According to Doc, the process is relatively simple. First, the students meet the person they’re helping so they can get to know them and develop a relationship. During this time, they take photos and measurements of the recipient’s other (natural) hand and forearm. “Then we use software to size the ‘standard hand,’ making changes for different sizes and anatomical needs. Next, the hand parts are 3D printed, which can take up to twenty-five hours. Once printing is completed, the parts are cleaned and assembled. Finally, we have another meeting to see how things fit and how well the recipient can use the hand. We like to make sure it works for them. And off they go with a new hand. But we stay in contact with them with time for growth or spare parts.”
Even though they’re created on a 3D printer, this decade’s ultimate high-tech toy, the student-made hand devices are comprised of basic, easy-to-find materials: hard plastic, string, Velcro and small screws or bolts. This is a good thing, according to Kyle. “If someone breaks off one of their fingers, we can print a replacement for them. No problem. If they grow out of their device, we’ll just re-measure and make them a new one. ”
This is a big advantage over standard prosthetic devices, which can be out of commission for weeks if something malfunctions. Plus, insurance companies tend to pay for only one, which a kid can grow out of in just a few months.
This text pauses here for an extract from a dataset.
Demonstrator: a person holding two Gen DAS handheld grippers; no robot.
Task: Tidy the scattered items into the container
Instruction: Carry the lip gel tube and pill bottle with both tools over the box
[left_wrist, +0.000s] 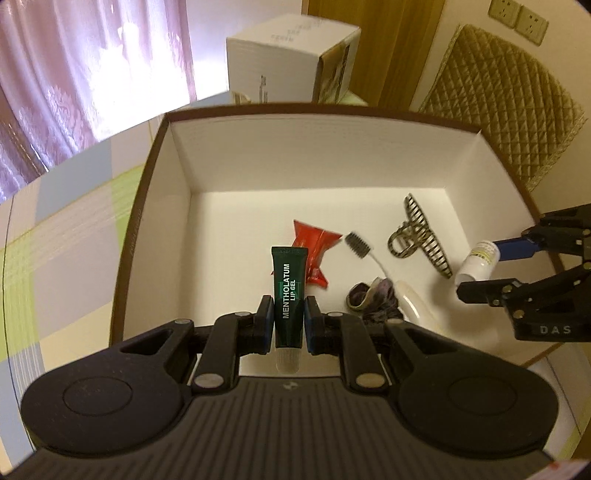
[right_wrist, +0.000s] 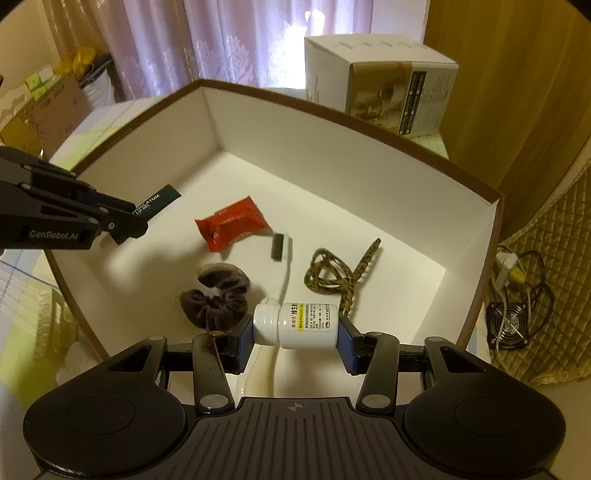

Hearing the students talk enthusiastically about their work and putting themselves in the shoes of someone a little different from themselves is really inspiring. I wish every kid could have the learning experiences that are part of a day’s work for these middle schoolers.
While I’m super impressed with what I’ve seen and heard about during the course of my interview (and yes, while eavesdropping as a library volunteer), Doc says it’s nothing compared to the day the tech club teams present their recipient with his or her new hand.
“It’s amazing, and I do not say lightly that it’s a life changer for those folks. Quite a few tears are shed, especially by the adults. The students are incredibly moved as well. They immediately try to get the recipient to ‘play with it.’ There’s ball tossing and everyone is scavenging things to be picked up. They’re all asking if it works and if it’s comfortable and looks okay and, and, and…”
Doc says it’s fairly simple for schools, churches, businesses and other organizations to join the e-NABLE community. Getting started requires a 3D printer, access to a computer with a CAD program, cameras, and a few hand tools. However, anyone can get involved and volunteer on their own through the Chesterfield Public Library’s MakerSpace. Doc is always happy to meet with schools to help them develop technology clubs or after school programs and to speak with those interested in receiving a 3D printed hand.
As my interview is about to wrap up, Doc issues a challenge to me and to everyone reading this article. “Come and build one. Be a part of giving it to a person. Then you can really understand what it’s all about.”